A capacidade de Norris de extrair performance de um carro em evolução tem sido um ponto chave. Sua precisão na entrada das curvas e a habilidade de gerenciar a degradação dos pneus podem ser cruciais em Montreal, especialmente em um asfalto que pode ser traiçoeiro e de baixa aderência no início do fim de semana. O "Muro dos Campeões" é um lembrete constante da margem zero para erros, e a consistência de Norris sob pressão será testada.
A McLaren tem demonstrado um ritmo impressionante em circuitos que exigem um bom equilíbrio aerodinâmico e eficiência em alta velocidade. Se o MCL38 conseguir manter essa performance em Montreal, as seções de alta velocidade e as chicanes de mudança de direção rápida podem favorecer o estilo de pilotagem de Norris, que se destaca em transições rápidas e na exploração dos limites da aderência.

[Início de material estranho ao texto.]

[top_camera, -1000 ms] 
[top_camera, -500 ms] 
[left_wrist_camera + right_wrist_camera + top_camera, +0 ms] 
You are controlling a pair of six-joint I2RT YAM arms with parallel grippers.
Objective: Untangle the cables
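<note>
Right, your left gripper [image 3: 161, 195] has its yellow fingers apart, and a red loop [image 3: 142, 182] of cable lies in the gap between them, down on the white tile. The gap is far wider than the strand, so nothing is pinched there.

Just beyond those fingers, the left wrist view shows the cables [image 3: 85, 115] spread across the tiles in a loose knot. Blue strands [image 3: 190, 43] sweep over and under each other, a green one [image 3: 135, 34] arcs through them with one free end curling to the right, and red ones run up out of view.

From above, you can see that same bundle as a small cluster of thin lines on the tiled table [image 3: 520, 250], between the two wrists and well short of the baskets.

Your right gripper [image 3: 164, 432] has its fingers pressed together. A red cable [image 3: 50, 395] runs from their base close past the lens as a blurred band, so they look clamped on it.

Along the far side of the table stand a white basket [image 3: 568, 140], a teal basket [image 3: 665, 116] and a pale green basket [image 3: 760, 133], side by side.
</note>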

Sua performance na qualificação será vital, dada a dificuldade de ultrapassagem em algumas partes do circuito.
- Qual é o histórico de Lando Norris no GP do Canadá?
- Norris tem um histórico de pontuação consistente em Montreal, com um 9º lugar em 2022 e um 13º em 2023, mas a evolução da McLaren sugere um potencial maior para esta edição.
- O circuito de Montreal se adapta ao estilo de Norris?
- O circuito híbrido, com suas chicanes técnicas e zonas de frenagem, pode se alinhar bem com a precisão de Norris e sua habilidade em transições, mas exige um carro equilibrado.